Design a Distributed Cache | LIZIU System Design

Problem Statement & Requirements

Why Distributed Caching Is Fundamental

The Problem: Databases are slow. A typical database read takes 1-10ms. For systems handling millions of requests per second, this creates unacceptable latency and overwhelms database resources.

The Solution: A distributed cache stores frequently accessed data in memory across multiple nodes, delivering sub-millisecond reads at massive scale.

Real Impact: Twitter caches 30+ TB of timeline data in Redis. Facebook's Memcached cluster handles billions of requests per second across thousands of servers.

Real-World Analogy

Think of a distributed cache like a chain of libraries across a city:

Single cache = One library downtown -- fast if you live nearby, slow otherwise
Distributed cache = Branch libraries in every neighborhood
Consistent hashing = The system that decides which branch stores which books
Eviction policy = Rules for which books to remove when shelves are full
Replication = Popular books copied to multiple branches

Requirements

Sub-Millisecond Reads

GET operations must complete in under 1ms for p99 latency. This is 10-100x faster than database reads.

Horizontal Scalability

Add nodes to increase capacity linearly. Support 100K+ operations per second per node.

High Availability

Cache should remain available during node failures. No single point of failure.

Configurable Eviction

Support multiple eviction policies (LRU, LFU, TTL) to optimize for different workloads.

Cache Architecture

Multi-Tier Cache Architecture

Consistent Hashing for Cache

Why Not Simple Modular Hashing?

With simple hashing (hash(key) % N), adding or removing a node remaps almost all keys, causing a cache stampede. Consistent hashing ensures that only K/N keys are remapped (K = total keys, N = nodes), making scaling smooth.
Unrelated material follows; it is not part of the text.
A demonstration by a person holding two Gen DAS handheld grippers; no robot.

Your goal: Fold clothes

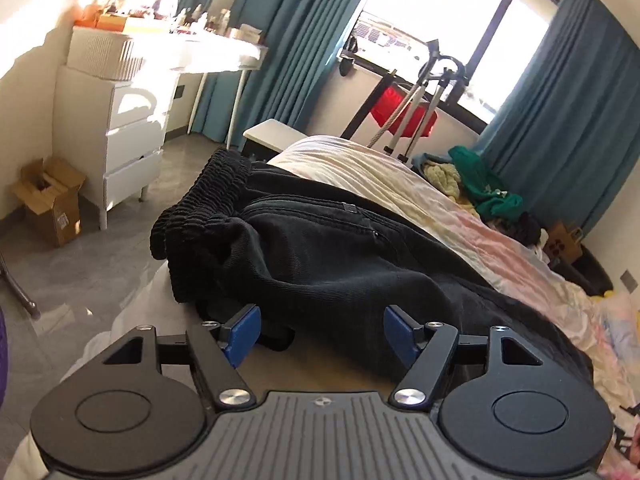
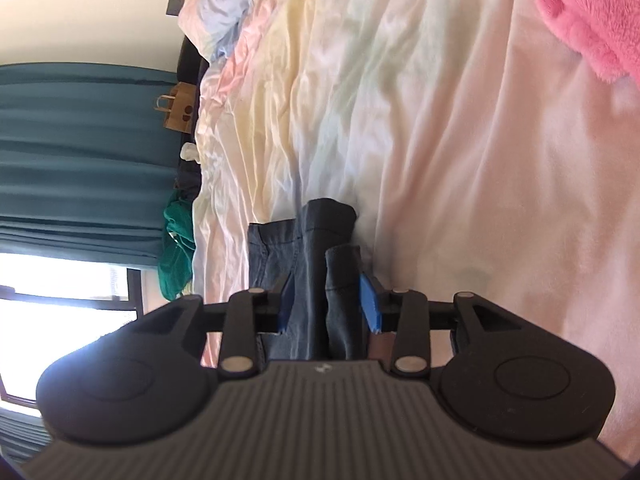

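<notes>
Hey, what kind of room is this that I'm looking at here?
Most likely a home bedroom: a bed with a rumpled pastel sheet, a white chest of drawers beside a cluttered dressing table, and teal curtains at the window.

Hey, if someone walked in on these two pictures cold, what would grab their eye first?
Probably the black trousers, heaped with their elastic waistband bunched at the near edge of the bed, just past the open left gripper. Then the dark grey cloth standing between the right gripper pads on the pale pastel sheet. A bright pink fluffy thing sits at that view's top right corner.
</notes>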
Consistent Hashing Ring with Virtual Nodes

Eviction Policies

LRU Cache Eviction Visualization

lru_cache.py

from collections import OrderedDict

class LRUCache:
    """
    LRU Cache using OrderedDict.

    - GET: O(1) - move accessed key to end (most recent)
    - PUT: O(1) - insert at end, evict from front if full
    - Memory: O(capacity)
    """

    def __init__(self, capacity: int):
        self.capacity = capacity
        self.cache = OrderedDict()
        self.hits = 0
        self.misses = 0

    def get(self, key: str):
        """Retrieve value and mark as recently used."""
        if key in self.cache:
            self.hits += 1
            self.cache.move_to_end(key)  # Mark as MRU
            return self.cache[key]
        self.misses += 1
        return None

    def put(self, key: str, value) -> str:
        """Insert or update. Returns evicted key if any."""
        evicted = None
        if key in self.cache:
            self.cache.move_to_end(key)
        else:
            if len(self.cache) >= self.capacity:
                # Evict the least recently used (first item)
                evicted = self.cache.popitem(last=False)[0]
        self.cache[key] = value
        return evicted

    @property
    def hit_rate(self) -> float:
        """Cache hit ratio."""
        total = self.hits + self.misses
        return self.hits / total if total > 0 else 0.0


# Example usage
cache = LRUCache(capacity=3)
cache.put("user:1", {"name": "Alice"})
cache.put("user:2", {"name": "Bob"})
cache.put("user:3", {"name": "Carol"})
cache.get("user:1")    # Moves user:1 to MRU
cache.put("user:4", {"name": "Dave"})  # Evicts user:2 (LRU)
print(f"Hit rate: {cache.hit_rate:.1%}")

Eviction Policy Comparison

Policy	Evicts	Best For	Weakness
LRU	Least Recently Used	General-purpose, temporal locality	Full-table scans pollute cache
LFU	Least Frequently Used	Frequency-based workloads	Slow to adapt to changing access patterns
FIFO	First In, First Out	Simple, predictable	Ignores access patterns entirely
TTL	Expired entries first	Time-sensitive data (sessions)	Doesn't handle memory pressure
Random	Random entry	Uniform access patterns	May evict hot data

Cache Replication

Replication Strategies

Primary-Replica: Writes go to primary, replicated async to replicas. Replicas serve reads. Used by Redis Cluster.
Multi-Primary: Any node can accept writes. Conflict resolution needed. Higher availability but more complex.
Leaderless: Read/write quorums (W + R > N). Used by Dynamo-style systems. Tunable consistency.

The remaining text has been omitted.